__PROBLEM REQUIREMENTS__. Count the lines below that include the word "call" and write that number alone.

__AVAILABLE DATA__.
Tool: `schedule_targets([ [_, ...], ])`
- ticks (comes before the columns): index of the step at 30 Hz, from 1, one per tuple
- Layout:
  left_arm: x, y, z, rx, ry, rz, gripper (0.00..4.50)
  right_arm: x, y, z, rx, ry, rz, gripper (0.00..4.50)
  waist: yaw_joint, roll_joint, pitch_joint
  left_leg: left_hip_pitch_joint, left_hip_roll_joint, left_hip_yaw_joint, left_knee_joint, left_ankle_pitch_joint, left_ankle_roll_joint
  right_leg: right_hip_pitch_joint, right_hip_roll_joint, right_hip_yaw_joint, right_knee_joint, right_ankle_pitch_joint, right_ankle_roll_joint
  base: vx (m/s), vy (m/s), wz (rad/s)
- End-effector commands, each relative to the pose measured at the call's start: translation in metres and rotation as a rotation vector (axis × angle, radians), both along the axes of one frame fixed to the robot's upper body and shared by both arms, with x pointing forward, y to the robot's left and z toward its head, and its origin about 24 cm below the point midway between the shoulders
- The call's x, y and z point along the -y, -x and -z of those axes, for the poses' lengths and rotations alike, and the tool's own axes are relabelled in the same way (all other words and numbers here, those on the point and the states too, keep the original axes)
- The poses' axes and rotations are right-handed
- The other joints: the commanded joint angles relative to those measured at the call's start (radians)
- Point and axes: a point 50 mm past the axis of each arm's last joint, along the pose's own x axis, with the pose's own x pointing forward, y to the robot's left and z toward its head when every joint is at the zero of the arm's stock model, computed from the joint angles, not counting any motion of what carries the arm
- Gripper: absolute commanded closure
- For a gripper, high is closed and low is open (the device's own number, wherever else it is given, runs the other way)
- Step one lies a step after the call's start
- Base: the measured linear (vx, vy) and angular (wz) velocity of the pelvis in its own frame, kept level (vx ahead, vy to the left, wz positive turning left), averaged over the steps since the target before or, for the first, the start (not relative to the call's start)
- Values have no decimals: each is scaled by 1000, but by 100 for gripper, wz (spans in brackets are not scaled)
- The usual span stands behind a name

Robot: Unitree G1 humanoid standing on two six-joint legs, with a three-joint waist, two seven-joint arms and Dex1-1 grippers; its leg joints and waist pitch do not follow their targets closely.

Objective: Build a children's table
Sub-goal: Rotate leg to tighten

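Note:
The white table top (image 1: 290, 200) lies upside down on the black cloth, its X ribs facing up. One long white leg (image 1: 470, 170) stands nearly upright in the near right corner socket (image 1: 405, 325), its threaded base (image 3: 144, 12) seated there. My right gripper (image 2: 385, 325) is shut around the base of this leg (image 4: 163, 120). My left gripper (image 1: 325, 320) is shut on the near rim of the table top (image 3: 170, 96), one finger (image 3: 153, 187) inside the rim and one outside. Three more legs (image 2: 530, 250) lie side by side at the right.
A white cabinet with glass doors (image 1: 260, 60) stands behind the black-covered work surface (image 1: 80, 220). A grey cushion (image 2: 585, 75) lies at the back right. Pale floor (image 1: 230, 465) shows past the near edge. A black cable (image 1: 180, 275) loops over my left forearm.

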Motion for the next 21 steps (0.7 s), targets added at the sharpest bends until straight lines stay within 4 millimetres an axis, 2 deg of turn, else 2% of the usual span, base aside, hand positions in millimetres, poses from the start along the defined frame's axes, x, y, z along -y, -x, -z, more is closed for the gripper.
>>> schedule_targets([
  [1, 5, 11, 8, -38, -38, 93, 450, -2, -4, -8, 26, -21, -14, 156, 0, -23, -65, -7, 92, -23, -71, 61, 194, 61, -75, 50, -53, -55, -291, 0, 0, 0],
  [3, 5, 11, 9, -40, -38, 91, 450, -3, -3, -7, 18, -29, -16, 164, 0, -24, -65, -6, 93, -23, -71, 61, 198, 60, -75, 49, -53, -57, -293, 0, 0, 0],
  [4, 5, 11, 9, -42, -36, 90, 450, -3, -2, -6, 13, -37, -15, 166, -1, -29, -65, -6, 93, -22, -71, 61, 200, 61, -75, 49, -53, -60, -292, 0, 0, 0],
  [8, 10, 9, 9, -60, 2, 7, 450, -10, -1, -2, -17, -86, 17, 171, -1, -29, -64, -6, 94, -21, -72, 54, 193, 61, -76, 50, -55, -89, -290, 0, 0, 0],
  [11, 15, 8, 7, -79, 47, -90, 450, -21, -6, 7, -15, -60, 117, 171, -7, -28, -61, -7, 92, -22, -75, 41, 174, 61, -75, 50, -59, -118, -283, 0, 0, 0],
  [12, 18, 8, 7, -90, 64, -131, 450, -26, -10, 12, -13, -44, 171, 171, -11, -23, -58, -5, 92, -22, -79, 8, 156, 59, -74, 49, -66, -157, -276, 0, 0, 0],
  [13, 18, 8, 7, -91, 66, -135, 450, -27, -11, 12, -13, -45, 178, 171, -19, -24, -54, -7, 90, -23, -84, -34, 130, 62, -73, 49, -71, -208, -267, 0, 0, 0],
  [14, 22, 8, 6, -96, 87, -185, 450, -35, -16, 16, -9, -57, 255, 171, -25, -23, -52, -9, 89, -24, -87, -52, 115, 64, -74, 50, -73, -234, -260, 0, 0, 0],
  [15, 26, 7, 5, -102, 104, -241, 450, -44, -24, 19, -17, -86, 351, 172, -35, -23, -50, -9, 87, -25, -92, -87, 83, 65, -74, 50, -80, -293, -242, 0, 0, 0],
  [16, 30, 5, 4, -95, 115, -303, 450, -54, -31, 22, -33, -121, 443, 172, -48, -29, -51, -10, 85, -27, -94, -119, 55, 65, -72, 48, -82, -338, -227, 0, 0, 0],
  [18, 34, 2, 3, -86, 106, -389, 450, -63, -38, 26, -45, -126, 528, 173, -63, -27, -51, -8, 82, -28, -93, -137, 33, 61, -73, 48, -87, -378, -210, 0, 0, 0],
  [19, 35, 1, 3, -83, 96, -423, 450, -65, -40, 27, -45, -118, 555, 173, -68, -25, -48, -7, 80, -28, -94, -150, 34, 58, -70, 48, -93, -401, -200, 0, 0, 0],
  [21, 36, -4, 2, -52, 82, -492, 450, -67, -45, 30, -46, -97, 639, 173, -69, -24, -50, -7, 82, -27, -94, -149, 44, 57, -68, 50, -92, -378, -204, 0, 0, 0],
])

__COMPLETED EXERCISE__. 5